I was thinking today that this was to be my dream journal too. Although I, like everyone else, dream every night, with me especially in the early morning, I tend to forget the dream. I am going to start keeping a pen and a pad of paper on my night table. I have found in the past when I was actively dream journaling that if I write down 3 words pertaining to the dream I will recall the entire dream with no problem. The last dream that I remember vividly was a couple of weeks ago and it was very short. I dreamed that I was looking at a little girl, a 3 year old, for some reason I knew she was three. She was beautiful, in fact I recall thinking that she was perfect.

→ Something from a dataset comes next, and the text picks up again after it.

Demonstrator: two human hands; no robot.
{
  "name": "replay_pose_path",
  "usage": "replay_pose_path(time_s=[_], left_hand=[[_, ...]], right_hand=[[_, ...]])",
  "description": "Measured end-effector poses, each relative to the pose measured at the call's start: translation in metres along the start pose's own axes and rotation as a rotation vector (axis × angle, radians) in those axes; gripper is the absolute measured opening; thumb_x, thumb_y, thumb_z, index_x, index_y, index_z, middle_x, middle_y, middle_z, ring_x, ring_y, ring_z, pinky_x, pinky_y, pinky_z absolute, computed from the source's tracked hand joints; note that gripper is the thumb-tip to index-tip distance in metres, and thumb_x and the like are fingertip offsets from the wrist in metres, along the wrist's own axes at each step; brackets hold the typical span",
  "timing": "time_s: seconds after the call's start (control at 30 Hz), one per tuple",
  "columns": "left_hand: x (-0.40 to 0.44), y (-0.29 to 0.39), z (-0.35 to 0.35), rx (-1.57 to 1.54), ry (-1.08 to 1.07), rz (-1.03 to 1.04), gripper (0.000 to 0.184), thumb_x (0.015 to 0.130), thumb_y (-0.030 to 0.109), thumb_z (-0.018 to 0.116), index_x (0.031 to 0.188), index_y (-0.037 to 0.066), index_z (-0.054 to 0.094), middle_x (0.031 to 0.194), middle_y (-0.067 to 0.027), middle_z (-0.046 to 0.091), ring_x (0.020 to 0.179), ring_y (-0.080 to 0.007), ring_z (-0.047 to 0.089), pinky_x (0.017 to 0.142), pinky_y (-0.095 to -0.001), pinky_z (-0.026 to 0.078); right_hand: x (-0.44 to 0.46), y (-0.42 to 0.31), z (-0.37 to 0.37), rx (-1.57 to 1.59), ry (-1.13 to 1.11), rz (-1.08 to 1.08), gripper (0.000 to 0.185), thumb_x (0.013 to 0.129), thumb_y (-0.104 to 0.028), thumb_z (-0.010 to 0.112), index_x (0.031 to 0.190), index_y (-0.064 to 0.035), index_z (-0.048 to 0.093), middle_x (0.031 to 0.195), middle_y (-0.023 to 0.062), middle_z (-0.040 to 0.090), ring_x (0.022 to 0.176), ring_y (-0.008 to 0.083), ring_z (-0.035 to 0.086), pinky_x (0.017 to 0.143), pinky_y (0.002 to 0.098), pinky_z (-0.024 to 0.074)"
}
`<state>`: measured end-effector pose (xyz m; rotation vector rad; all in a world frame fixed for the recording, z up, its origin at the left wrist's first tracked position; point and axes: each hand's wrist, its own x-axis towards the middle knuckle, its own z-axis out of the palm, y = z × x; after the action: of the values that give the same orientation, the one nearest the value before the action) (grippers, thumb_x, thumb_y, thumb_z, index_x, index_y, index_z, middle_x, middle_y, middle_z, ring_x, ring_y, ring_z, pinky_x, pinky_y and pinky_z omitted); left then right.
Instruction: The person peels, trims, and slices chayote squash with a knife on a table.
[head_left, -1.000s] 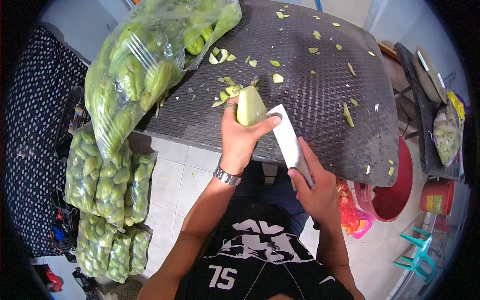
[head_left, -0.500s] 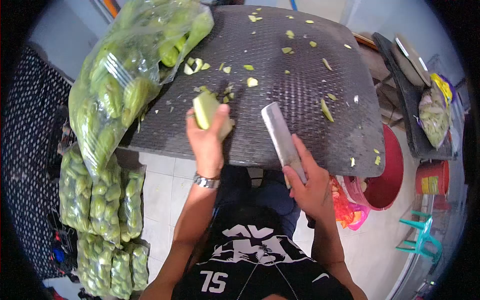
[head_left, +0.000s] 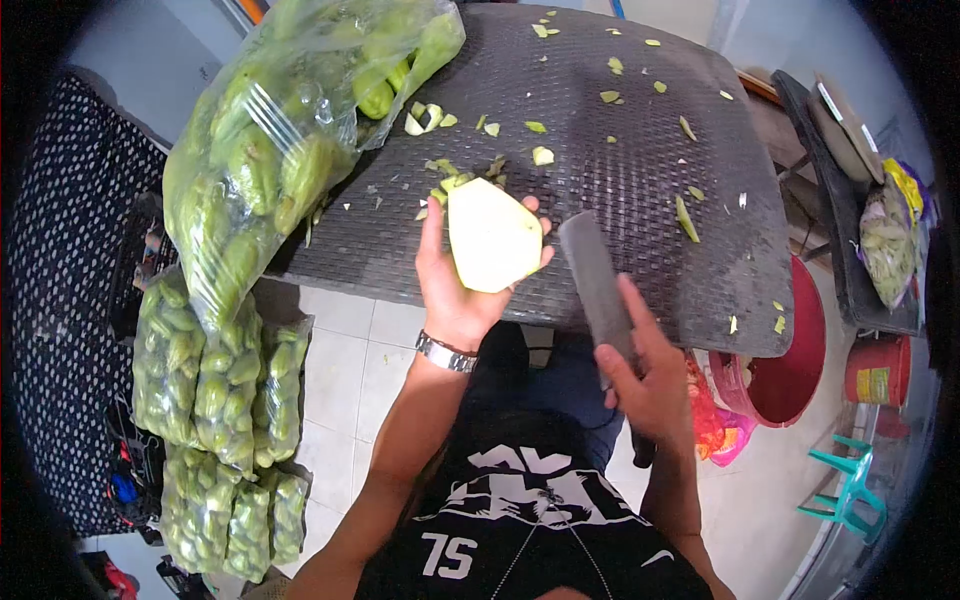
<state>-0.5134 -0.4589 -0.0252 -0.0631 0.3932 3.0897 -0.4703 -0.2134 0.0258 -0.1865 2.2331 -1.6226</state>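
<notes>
My left hand (head_left: 465, 300) holds a pale, peeled vegetable (head_left: 494, 238) from beneath, its broad flat face turned up and the fingertips curled round its right side. In my right hand (head_left: 648, 375) is a wide-bladed knife (head_left: 597, 280), gripped near the handle, its blade pointing up and left. A gap separates the blade from the vegetable. Green peel scraps (head_left: 450, 182) lie just beyond my left hand on the dark woven-pattern table (head_left: 600, 200).
A large clear bag of green vegetables (head_left: 255, 160) rests on the table's left side. Smaller filled bags (head_left: 222, 390) stand on the floor below. To the right are a red tub (head_left: 790, 370), a side table (head_left: 845, 240) with a bag, and a green stool (head_left: 850, 490).
My left hand has turned the vegetable so its broad pale face shows upward. The knife blade has come away from the vegetable since the earliest frame, and the camera view has shifted.
</notes>
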Motion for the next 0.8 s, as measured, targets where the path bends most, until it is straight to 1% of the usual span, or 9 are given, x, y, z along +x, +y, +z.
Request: replay_pose_path(time_s=[0.1,0.23,0.33,0.4,0.5,0.6,0.67,0.73,0.8], left_hand=[[0.003,-0.003,0.006,0.013,0.062,0.053,0.066,0.104,0.062,0.043,0.135,0.007,0.059,0.134,-0.0266,0.062,0.124,-0.0416,0.062,0.107,-0.0578,0.049],[0.005,-0.005,0.005,0.118,0.082,0.113,0.059,0.106,0.057,0.043,0.132,0.006,0.060,0.131,-0.0248,0.065,0.122,-0.0405,0.063,0.105,-0.0546,0.051],[0.004,-0.007,0.005,0.217,0.140,0.153,0.060,0.106,0.056,0.044,0.132,0.004,0.059,0.129,-0.0249,0.066,0.121,-0.0404,0.064,0.104,-0.0566,0.052],[0.000,-0.004,0.007,0.245,0.086,0.092,0.058,0.105,0.051,0.047,0.134,0.002,0.056,0.133,-0.0265,0.063,0.123,-0.0421,0.062,0.105,-0.0589,0.051],[-0.003,0.001,0.001,0.241,-0.019,-0.065,0.056,0.102,0.041,0.053,0.138,-0.002,0.053,0.140,-0.0300,0.056,0.127,-0.0450,0.059,0.106,-0.0618,0.049],[-0.006,-0.011,0.003,0.172,-0.064,-0.238,0.059,0.093,0.028,0.058,0.140,-0.008,0.049,0.150,-0.0342,0.046,0.133,-0.0472,0.053,0.109,-0.0641,0.046],[-0.011,-0.020,0.002,0.183,-0.114,-0.363,0.060,0.091,0.027,0.059,0.139,-0.009,0.050,0.150,-0.0343,0.046,0.134,-0.0457,0.054,0.110,-0.0641,0.045],[-0.019,-0.028,0.009,0.366,-0.026,-0.428,0.063,0.085,0.030,0.063,0.134,-0.009,0.053,0.139,-0.0309,0.058,0.119,-0.0438,0.064,0.105,-0.0529,0.052],[-0.016,-0.026,0.003,0.375,-0.028,-0.550,0.059,0.089,0.022,0.062,0.140,-0.006,0.050,0.137,-0.0260,0.060,0.115,-0.0428,0.067,0.098,-0.0508,0.055]], right_hand=[[-0.002,-0.007,0.016,-0.150,-0.062,-0.018,0.069,0.096,-0.010,0.066,0.159,-0.0123,0.039,0.102,0.0246,0.073,0.078,0.0232,0.074,0.076,0.0380,0.0576],[0.002,0.012,0.022,-0.215,-0.033,-0.208,0.069,0.095,-0.010,0.067,0.159,-0.0110,0.039,0.102,0.0244,0.073,0.078,0.0244,0.074,0.077,0.0387,0.0578],[0.003,0.010,0.022,-0.201,-0.002,-0.154,0.068,0.096,-0.010,0.067,0.158,-0.0092,0.039,0.105,0.0236,0.073,0.080,0.0236,0.074,0.077,0.0386,0.0581],[0.002,0.001,0.021,-0.118,0.033,-0.011,0.066,0.096,-0.011,0.067,0.157,-0.0079,0.041,0.106,0.0218,0.074,0.080,0.0225,0.074,0.074,0.0374,0.0582],[0.021,0.018,0.007,0.165,0.219,0.009,0.049,0.099,-0.011,0.065,0.145,-0.0028,0.050,0.101,0.0164,0.074,0.079,0.0203,0.072,0.070,0.0327,0.0562],[0.064,0.026,-0.008,0.597,0.323,-0.164,0.029,0.101,-0.011,0.064,0.126,-0.0009,0.056,0.095,0.0074,0.071,0.067,0.0097,0.064,0.060,0.0252,0.0514],[0.089,0.017,-0.007,0.610,0.333,-0.235,0.025,0.101,-0.013,0.065,0.121,-0.0012,0.056,0.095,0.0079,0.071,0.072,0.0112,0.066,0.064,0.0258,0.0526],[0.104,0.008,0.004,0.596,0.298,-0.289,0.025,0.101,-0.015,0.066,0.119,-0.0003,0.056,0.096,0.0097,0.072,0.078,0.0123,0.067,0.068,0.0261,0.0529],[0.112,-0.001,0.016,0.558,0.231,-0.332,0.026,0.102,-0.015,0.066,0.118,0.0019,0.056,0.098,0.0128,0.074,0.086,0.0131,0.068,0.073,0.0260,0.0523]])
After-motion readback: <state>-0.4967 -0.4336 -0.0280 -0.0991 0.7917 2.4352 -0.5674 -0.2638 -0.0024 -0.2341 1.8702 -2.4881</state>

She was very blond, although I could not see her hair because she was wearing a red bonnet, the kind that ties under your neck. She had a red matching coat. The coat came to her knees and the strange thing about the coat was that it was fitted at the waist.
In the dream I examined this child carefully, although I did not approach her or touch her. I looked at her hands and fingers and thought she is perfect. I think the little girl was me, or it could have my daughter Tami. It had to be one of us, because I have never known any child who was as blond and fair skinned as we were. It probably was me. Perhaps at 3 years old I was perfect; unsoiled, still innocent. This tiny girl was not smiling, but she wasn't crying either. Whenever I drag my memories of myself back that far it is always summer and I am always dirty, well dusty anyway, and I am always crying. Not sobbing, just tears running down my face leaving a streak on my dusty face. What a strange way to remember the little me. But perhaps when I was three I was still perfect.
I told this dream to a friend of mine. When I did that I kind of forgot about it, not completely because this "wonder child" still rides in my subconscious. I am glad that I was able to view her if only for a few minutes.
January 5th, 2011...................11:34p.m.